◆ Recorded data ◆

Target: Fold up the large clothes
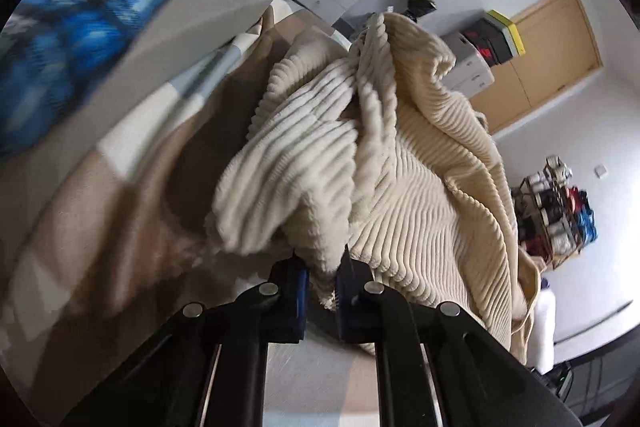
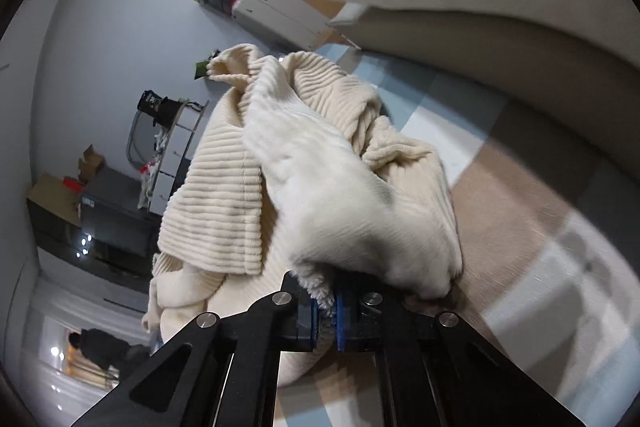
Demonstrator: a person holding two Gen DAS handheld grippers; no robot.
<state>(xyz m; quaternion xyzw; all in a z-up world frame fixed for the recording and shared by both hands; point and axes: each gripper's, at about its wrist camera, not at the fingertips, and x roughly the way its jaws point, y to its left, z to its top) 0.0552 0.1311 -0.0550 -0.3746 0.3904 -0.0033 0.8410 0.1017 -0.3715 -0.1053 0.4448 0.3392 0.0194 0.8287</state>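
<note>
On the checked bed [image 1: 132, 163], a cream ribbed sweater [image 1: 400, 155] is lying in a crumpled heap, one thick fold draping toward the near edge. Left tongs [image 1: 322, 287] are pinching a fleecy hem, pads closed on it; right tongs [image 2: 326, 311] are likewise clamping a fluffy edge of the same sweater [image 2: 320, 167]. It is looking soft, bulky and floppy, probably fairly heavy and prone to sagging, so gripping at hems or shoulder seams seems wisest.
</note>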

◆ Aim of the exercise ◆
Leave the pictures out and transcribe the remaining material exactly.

◆ Exercise result ◆
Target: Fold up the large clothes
Demonstrator: a person holding two Gen DAS handheld grippers; no robot.
<state>(xyz m; quaternion xyzw; all in a z-up world frame fixed for the recording and shared by both hands; point and axes: each gripper's, at about its wrist camera, not at the fingertips, and x roughly the way its jaws point, y to its left, z to its top) 0.0552 0.1311 -0.0550 -0.3746 0.3904 -0.0033 0.8410 0.1017 -0.3715 -0.1053 0.4448 0.3392 0.0194 0.8287</state>
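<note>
On the checked bed [image 1: 132, 163], a cream ribbed sweater [image 1: 400, 155] is lying in a crumpled heap, one thick fold draping toward the near edge. Left tongs [image 1: 322, 287] are pinching a fleecy hem, pads closed on it; right tongs [image 2: 326, 311] are likewise clamping a fluffy edge of the same sweater [image 2: 320, 167]. It is looking soft, bulky and floppy, probably fairly heavy and prone to sagging, so gripping at hems or shoulder seams seems wisest.
</note>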

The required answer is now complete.